In our latest paper, we quantify the importance of eleven query plan optimizations for the TPC-H benchmark. Knowing which optimizations have the biggest impact helps in interpreting benchmark results as well as when developing a new DBMS from scratch. Please find the paper and feel free to contact Markus Dreseler for questions and discussions.
TPC-H continues to be the most widely used benchmark for relational OLAP systems. It poses a number of challenges, also known as "choke points", which database systems have to solve in order to achieve good benchmark results. Examples include joins across multiple tables, correlated subqueries, and correlations within the TPC-H data set. Knowing the impact of such optimizations helps in developing optimizers as well as in interpreting TPC-H results across database systems.
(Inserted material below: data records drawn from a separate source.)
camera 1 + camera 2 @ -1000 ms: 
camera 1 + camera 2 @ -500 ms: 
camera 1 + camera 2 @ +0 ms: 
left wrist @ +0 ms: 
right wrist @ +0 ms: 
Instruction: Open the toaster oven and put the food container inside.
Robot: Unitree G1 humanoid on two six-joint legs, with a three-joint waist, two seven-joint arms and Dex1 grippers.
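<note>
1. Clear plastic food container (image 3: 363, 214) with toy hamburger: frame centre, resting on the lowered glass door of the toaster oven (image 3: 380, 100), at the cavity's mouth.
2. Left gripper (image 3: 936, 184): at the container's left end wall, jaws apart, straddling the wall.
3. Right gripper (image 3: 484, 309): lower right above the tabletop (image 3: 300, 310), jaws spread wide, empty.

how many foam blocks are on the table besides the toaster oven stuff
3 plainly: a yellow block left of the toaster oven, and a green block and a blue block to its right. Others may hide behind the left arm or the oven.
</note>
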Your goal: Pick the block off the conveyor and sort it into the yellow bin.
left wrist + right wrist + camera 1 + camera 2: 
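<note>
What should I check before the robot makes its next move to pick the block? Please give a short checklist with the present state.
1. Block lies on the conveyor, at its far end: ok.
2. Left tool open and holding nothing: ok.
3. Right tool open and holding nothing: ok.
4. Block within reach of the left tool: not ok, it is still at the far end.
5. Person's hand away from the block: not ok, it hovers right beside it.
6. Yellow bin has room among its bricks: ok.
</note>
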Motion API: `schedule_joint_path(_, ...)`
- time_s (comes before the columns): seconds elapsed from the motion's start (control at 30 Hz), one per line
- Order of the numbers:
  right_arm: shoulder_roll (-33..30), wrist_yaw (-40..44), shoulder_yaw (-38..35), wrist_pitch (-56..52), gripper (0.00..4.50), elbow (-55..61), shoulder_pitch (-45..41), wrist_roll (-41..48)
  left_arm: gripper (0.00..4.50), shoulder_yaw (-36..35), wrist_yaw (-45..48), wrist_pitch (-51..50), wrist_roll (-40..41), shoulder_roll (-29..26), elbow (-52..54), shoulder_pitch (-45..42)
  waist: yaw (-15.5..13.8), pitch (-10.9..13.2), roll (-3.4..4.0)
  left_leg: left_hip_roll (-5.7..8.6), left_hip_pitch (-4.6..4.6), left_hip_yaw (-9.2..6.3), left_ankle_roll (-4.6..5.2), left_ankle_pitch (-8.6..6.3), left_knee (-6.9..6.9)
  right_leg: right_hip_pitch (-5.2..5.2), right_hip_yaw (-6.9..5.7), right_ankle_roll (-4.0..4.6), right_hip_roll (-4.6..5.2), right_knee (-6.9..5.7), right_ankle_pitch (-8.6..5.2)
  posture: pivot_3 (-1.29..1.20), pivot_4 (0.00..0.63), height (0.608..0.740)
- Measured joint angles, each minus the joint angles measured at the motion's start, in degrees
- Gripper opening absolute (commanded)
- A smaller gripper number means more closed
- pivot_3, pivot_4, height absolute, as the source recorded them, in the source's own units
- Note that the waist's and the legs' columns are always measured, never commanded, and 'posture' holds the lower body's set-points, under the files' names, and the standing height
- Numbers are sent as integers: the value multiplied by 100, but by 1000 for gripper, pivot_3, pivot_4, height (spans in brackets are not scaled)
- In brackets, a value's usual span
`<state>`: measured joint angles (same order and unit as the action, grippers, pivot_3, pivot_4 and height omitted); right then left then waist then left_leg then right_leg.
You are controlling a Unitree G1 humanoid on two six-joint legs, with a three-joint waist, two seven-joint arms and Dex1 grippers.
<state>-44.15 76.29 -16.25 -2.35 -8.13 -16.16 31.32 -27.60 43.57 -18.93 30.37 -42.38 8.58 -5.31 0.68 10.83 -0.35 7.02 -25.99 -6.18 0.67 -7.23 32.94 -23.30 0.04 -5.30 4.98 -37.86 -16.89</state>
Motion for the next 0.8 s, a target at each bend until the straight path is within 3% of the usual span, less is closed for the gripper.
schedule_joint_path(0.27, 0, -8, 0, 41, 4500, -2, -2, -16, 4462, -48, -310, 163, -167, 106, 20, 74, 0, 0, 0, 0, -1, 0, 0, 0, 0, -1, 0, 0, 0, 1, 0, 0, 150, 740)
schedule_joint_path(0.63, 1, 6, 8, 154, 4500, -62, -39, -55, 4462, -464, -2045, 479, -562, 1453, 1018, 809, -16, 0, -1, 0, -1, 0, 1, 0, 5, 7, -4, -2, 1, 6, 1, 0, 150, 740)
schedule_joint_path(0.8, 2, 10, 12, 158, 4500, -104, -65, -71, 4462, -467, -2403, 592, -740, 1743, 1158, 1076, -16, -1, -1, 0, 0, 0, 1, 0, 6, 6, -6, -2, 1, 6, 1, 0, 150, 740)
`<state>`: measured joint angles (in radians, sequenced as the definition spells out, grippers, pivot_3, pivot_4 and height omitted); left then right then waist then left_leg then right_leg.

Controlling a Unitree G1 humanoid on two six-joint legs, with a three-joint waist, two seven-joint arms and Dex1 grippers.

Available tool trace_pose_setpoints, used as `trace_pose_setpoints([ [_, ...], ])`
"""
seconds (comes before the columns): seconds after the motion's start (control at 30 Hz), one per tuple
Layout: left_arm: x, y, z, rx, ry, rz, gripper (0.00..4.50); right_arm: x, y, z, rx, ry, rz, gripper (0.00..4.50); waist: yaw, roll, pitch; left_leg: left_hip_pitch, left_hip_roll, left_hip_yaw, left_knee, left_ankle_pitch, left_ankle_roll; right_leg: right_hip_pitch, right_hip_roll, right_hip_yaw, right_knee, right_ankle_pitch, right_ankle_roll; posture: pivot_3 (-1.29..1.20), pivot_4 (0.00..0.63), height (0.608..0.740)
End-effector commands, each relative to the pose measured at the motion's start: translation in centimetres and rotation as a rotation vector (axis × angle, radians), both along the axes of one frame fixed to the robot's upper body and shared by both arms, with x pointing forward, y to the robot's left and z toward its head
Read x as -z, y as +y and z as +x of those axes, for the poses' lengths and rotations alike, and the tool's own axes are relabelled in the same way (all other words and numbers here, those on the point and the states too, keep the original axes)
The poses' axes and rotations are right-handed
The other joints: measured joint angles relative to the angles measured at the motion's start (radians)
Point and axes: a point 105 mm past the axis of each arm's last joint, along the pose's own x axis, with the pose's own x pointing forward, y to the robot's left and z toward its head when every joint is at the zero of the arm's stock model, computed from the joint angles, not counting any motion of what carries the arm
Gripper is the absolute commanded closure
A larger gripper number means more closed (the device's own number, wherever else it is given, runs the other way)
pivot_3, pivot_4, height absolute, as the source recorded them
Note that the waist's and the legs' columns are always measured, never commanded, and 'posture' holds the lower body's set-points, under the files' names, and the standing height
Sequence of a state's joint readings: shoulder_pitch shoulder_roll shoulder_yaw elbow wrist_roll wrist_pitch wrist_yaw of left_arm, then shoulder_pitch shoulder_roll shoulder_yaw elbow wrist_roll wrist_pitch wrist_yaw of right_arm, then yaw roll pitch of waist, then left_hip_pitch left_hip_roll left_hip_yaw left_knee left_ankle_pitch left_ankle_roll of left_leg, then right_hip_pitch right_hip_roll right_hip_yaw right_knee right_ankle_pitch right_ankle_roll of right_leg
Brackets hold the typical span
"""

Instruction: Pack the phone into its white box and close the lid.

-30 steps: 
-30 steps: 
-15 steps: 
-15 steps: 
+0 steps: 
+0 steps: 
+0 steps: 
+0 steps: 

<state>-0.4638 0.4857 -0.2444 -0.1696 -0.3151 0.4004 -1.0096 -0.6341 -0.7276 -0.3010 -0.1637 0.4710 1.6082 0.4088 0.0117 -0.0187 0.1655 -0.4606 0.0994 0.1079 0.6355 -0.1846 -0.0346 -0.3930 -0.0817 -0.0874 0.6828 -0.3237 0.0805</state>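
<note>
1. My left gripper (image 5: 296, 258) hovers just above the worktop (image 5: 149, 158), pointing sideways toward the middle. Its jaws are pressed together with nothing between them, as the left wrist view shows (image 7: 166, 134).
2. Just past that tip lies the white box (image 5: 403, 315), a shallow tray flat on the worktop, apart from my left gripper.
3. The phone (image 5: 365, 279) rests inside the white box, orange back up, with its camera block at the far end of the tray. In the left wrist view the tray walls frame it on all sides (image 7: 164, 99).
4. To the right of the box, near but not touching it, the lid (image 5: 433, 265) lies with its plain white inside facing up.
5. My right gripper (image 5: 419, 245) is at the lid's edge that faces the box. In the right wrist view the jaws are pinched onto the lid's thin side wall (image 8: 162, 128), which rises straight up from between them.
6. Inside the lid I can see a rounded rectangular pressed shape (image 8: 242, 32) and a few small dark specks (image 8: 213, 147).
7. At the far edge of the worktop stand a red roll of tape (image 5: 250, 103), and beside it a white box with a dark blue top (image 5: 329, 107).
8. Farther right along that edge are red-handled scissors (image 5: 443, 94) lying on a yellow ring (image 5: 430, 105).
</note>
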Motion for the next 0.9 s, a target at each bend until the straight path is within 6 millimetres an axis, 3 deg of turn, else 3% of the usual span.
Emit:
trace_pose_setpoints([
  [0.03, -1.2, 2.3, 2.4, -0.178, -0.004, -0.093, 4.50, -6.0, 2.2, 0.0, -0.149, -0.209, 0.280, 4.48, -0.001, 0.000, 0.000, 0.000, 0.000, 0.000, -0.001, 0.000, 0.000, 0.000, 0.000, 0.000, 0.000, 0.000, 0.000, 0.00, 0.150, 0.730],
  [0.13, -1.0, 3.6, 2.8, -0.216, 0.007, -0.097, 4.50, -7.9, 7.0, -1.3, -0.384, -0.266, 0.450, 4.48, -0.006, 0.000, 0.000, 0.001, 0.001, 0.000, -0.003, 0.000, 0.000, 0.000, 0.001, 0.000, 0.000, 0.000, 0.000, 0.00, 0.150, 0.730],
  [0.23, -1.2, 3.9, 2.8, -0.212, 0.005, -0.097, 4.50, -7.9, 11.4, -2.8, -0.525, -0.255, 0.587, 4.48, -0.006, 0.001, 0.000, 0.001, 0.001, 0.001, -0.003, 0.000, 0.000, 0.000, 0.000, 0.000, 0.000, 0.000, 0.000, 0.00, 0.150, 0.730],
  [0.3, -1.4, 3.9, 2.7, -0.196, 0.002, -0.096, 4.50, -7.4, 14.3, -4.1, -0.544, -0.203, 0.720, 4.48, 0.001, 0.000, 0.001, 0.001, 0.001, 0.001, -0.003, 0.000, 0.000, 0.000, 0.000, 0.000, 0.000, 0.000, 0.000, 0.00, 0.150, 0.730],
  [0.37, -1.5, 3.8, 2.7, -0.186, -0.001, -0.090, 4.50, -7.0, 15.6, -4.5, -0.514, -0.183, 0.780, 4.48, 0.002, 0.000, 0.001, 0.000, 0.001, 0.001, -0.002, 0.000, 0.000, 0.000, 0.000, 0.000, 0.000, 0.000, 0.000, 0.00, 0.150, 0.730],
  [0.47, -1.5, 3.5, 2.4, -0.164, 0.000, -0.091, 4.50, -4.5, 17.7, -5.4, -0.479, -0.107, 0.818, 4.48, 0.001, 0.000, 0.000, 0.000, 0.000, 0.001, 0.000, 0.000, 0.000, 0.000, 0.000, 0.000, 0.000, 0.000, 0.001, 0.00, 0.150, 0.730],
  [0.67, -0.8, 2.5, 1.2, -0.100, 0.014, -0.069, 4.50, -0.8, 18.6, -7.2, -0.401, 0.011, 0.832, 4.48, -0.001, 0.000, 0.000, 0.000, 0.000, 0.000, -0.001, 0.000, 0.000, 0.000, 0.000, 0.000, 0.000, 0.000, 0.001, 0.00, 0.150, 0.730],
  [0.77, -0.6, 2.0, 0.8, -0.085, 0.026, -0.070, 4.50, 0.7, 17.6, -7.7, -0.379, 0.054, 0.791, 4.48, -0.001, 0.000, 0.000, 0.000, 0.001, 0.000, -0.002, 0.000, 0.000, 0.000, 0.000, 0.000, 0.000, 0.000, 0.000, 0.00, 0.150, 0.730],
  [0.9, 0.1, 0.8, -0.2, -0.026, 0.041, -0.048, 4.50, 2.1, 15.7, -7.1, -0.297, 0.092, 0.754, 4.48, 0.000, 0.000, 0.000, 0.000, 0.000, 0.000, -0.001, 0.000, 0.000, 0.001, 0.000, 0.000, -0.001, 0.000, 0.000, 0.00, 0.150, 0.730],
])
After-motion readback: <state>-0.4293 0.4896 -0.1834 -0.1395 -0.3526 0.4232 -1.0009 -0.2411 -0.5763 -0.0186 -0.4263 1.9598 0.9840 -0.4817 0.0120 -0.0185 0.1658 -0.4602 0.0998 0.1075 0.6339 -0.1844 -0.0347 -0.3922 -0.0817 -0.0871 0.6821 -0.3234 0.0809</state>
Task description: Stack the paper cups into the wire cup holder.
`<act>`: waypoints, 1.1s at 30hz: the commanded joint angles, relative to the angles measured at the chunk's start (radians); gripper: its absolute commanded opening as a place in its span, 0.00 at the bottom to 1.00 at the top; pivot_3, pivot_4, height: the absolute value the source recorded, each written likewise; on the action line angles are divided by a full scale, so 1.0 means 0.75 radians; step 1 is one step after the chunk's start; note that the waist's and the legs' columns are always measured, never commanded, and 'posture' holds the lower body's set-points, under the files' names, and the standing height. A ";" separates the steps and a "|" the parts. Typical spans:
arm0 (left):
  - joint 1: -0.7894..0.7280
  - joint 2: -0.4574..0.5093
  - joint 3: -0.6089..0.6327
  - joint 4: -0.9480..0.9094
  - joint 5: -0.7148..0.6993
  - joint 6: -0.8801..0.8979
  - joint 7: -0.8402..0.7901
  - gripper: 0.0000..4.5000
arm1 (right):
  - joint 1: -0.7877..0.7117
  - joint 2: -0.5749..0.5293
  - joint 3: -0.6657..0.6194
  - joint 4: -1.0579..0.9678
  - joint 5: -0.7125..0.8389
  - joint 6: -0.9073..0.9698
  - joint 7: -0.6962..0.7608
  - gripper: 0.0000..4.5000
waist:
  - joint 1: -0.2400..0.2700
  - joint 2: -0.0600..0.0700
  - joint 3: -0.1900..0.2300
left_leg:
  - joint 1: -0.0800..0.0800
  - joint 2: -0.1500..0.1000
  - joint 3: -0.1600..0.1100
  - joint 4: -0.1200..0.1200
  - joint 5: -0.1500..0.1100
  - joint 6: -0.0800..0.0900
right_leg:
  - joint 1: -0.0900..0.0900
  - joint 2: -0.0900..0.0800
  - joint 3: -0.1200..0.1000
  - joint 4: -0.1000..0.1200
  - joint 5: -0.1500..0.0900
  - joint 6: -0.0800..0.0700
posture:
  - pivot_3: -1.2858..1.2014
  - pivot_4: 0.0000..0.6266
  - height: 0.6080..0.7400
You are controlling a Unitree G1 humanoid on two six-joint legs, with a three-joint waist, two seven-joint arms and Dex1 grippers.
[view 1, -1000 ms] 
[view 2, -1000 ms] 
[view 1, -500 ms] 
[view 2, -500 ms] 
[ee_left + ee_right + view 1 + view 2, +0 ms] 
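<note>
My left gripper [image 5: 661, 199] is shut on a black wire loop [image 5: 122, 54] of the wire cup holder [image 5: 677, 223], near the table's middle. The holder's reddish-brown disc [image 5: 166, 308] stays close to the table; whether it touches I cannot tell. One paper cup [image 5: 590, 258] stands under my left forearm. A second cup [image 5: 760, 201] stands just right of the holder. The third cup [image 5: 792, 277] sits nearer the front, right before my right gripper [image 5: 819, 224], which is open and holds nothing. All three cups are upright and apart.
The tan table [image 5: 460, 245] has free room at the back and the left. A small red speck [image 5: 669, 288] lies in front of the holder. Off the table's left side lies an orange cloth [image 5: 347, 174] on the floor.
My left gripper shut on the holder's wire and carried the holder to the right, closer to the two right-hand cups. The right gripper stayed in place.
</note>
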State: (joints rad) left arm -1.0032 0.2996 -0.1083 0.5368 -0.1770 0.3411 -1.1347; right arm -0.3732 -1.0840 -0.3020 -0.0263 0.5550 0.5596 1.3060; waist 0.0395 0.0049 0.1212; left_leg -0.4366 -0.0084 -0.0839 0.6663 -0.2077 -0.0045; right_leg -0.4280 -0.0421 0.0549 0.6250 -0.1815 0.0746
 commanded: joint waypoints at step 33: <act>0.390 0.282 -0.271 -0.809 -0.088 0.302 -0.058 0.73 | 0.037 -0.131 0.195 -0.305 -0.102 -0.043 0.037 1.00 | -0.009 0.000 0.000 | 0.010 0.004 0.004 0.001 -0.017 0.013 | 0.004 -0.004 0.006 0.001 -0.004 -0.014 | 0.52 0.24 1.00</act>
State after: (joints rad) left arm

This paper provides a systematic analysis of choke points and their optimizations. It complements previous work on TPC-H choke points by providing a quantitative discussion of their relevance. It focuses on eleven choke points where the optimizations are beneficial independently of the database system. Of these, the flattening of subqueries and the placement of predicates have the biggest impact. Three queries (Q2, Q17, and Q21) are strongly influenced by the choice of an efficient query plan; three others (Q1, Q13, and Q18) are less influenced by plan optimizations and more dependent on an efficient execution engine.